ACTIVITY
Work out the number of lines below containing the word "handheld" and give nothing besides it.

Dataset records
++++++++++
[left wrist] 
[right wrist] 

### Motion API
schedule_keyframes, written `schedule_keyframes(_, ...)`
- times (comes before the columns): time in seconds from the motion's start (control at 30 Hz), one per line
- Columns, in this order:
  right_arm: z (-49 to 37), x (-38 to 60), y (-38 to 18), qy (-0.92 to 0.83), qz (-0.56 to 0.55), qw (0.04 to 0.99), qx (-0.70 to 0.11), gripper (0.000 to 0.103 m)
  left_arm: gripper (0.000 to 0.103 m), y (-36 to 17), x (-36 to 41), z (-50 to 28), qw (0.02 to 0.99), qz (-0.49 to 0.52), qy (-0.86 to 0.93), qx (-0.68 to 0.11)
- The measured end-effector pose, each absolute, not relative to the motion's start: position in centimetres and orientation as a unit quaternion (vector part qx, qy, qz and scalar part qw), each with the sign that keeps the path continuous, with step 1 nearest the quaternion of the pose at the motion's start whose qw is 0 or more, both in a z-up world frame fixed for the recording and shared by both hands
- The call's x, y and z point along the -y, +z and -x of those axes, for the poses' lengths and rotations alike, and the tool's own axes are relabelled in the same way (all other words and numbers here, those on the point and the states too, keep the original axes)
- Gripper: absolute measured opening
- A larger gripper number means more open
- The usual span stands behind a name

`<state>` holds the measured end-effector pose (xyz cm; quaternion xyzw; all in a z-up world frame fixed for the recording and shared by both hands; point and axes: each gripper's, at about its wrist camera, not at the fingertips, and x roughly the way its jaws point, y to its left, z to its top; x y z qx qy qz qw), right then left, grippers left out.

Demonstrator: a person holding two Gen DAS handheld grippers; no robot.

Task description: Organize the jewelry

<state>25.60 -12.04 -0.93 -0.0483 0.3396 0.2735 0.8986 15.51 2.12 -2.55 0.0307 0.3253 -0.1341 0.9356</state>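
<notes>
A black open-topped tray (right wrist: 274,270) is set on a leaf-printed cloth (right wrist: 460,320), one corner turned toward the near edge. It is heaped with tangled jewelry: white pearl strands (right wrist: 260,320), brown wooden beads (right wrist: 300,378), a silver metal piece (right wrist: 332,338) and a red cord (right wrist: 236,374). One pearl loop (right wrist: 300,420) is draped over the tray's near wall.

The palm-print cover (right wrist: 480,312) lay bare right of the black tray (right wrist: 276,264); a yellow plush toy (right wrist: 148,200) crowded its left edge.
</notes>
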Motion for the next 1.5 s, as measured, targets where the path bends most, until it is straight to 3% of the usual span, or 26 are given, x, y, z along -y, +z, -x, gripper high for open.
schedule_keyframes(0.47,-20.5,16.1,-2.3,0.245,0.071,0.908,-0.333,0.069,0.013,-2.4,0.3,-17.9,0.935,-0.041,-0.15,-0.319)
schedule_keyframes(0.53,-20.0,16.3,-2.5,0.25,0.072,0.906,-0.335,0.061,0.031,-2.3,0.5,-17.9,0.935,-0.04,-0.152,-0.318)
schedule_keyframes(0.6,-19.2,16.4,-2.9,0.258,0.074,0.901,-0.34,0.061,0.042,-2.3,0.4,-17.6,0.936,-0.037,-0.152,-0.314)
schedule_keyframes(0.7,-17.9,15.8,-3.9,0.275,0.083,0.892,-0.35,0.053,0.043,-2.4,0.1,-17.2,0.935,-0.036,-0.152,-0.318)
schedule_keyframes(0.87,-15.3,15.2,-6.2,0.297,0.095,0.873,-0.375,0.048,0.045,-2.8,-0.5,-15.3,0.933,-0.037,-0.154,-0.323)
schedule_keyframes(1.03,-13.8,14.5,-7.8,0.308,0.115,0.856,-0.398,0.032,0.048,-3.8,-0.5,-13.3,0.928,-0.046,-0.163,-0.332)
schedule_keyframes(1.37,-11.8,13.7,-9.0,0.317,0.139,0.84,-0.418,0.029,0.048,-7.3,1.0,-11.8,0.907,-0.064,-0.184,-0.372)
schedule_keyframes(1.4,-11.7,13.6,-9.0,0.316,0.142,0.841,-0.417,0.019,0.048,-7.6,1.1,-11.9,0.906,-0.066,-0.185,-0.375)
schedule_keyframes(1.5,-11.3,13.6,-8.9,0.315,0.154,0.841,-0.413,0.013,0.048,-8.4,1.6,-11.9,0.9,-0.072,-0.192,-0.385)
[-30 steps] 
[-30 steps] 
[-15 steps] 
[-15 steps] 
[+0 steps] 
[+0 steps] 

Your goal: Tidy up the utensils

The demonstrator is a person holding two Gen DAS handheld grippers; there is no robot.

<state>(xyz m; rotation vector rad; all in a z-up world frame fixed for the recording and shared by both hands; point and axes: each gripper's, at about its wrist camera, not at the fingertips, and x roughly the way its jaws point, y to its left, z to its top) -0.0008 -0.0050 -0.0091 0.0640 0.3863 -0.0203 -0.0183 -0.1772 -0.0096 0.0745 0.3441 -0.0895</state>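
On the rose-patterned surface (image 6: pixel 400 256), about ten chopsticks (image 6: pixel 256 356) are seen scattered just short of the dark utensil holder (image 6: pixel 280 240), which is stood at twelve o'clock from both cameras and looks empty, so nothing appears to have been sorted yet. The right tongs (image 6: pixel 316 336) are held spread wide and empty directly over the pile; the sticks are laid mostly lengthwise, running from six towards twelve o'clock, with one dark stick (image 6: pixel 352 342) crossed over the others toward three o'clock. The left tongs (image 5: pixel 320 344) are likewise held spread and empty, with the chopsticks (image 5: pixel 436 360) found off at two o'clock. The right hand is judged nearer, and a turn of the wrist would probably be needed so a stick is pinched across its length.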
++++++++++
RESULT
2